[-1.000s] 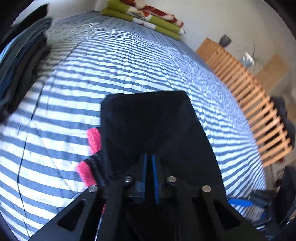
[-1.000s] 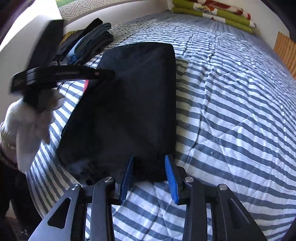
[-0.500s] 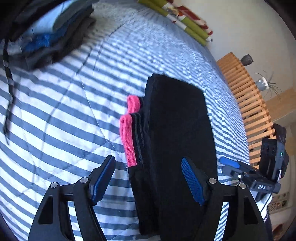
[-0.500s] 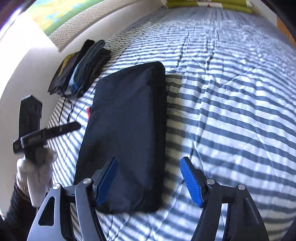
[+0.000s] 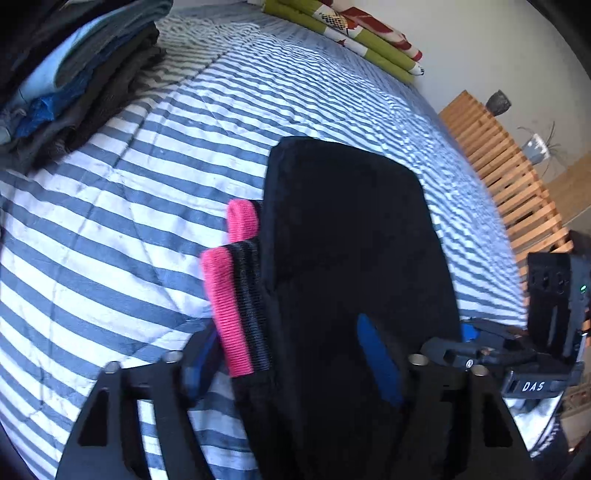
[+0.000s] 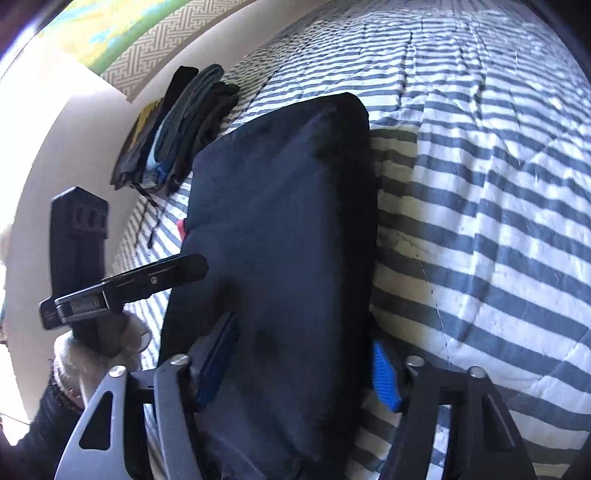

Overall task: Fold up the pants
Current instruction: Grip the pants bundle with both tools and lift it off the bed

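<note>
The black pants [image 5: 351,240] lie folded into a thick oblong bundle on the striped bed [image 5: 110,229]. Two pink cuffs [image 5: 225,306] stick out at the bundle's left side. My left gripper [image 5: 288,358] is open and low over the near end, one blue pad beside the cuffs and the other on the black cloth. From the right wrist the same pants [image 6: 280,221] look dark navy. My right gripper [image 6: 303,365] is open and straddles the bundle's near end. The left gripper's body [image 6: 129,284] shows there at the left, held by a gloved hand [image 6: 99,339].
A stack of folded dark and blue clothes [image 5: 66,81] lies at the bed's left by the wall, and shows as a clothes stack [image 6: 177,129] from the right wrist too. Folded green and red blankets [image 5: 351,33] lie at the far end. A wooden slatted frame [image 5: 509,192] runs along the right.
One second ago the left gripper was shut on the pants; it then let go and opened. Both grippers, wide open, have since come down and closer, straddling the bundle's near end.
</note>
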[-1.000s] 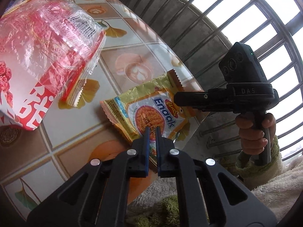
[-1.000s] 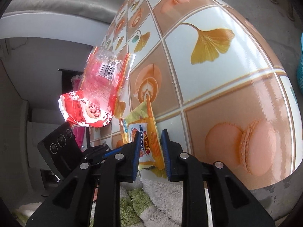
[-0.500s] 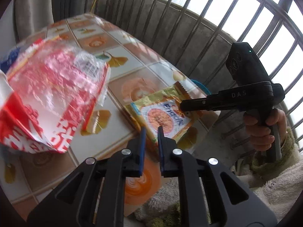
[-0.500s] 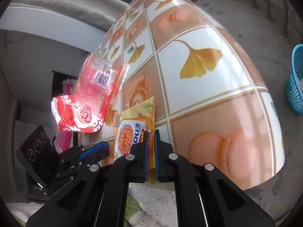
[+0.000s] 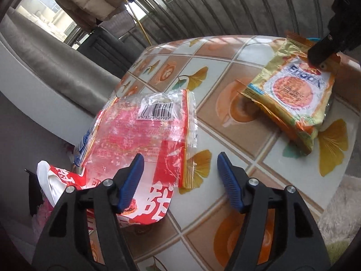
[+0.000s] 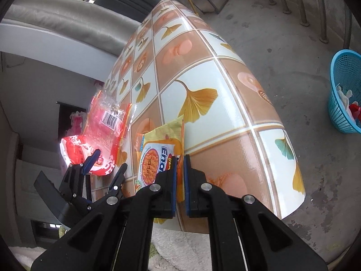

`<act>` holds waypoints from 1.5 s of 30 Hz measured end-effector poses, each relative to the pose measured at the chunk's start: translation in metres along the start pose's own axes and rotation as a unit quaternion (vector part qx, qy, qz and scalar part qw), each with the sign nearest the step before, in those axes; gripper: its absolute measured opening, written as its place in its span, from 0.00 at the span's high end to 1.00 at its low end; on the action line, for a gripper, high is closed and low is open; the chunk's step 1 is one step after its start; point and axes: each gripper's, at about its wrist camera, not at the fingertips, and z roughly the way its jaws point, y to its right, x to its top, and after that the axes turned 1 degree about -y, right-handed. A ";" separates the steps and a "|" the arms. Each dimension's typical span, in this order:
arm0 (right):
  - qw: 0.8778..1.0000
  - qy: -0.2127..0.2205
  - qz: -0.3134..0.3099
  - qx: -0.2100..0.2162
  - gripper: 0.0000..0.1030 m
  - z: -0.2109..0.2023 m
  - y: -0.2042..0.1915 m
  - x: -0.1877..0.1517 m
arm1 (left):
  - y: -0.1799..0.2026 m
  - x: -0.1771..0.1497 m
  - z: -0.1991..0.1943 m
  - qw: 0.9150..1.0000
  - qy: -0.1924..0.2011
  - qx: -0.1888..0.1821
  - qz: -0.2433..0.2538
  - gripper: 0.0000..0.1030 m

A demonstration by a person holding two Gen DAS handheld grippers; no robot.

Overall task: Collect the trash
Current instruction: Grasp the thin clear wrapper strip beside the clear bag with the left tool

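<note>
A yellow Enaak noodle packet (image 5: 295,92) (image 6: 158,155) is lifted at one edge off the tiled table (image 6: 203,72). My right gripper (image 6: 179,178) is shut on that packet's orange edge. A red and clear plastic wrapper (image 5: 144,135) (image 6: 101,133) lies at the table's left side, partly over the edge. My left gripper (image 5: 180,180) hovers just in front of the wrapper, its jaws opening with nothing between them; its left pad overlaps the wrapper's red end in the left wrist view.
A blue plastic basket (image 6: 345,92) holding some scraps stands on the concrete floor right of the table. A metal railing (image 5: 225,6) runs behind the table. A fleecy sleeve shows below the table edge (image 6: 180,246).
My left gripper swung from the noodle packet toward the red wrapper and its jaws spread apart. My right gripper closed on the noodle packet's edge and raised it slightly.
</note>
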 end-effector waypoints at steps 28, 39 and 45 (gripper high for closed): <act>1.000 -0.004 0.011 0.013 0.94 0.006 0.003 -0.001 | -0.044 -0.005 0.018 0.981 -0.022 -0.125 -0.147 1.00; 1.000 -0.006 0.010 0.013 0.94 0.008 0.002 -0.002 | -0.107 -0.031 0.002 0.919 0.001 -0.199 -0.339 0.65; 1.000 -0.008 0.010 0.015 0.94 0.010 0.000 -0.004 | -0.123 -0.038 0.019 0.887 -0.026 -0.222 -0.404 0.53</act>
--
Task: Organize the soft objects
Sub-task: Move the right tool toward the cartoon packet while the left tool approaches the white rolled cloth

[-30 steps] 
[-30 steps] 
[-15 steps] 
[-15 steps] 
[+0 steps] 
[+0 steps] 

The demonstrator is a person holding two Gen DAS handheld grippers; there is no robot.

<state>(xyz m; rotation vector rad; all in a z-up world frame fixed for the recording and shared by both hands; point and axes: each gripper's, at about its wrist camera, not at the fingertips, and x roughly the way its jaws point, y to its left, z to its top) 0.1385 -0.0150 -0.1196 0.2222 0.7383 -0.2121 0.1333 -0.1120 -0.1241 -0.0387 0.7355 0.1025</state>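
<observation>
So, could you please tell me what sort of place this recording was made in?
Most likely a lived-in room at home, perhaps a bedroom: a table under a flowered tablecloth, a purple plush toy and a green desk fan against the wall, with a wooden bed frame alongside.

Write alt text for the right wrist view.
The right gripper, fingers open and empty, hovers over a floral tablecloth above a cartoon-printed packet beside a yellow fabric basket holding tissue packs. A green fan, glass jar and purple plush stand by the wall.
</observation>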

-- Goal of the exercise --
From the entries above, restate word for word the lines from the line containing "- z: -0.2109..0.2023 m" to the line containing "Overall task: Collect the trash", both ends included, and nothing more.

-- Response to the exercise --
  - z: -0.2109..0.2023 m
  - y: -0.2042..0.1915 m
  - x: -0.1877..0.1517 m
arm1 (left):
  - y: -0.1799..0.2026 m
  - x: -0.1771..0.1497 m
  - z: -0.1991..0.1943 m
  - qw: 0.9150..1.0000
  - qy: -0.1924..0.2011
  - qx: -0.1888..0.1821
  - qz: -0.2433..0.2538
  - gripper: 0.0000..0.1030 m

A demonstration by a person holding two Gen DAS handheld grippers; no robot.

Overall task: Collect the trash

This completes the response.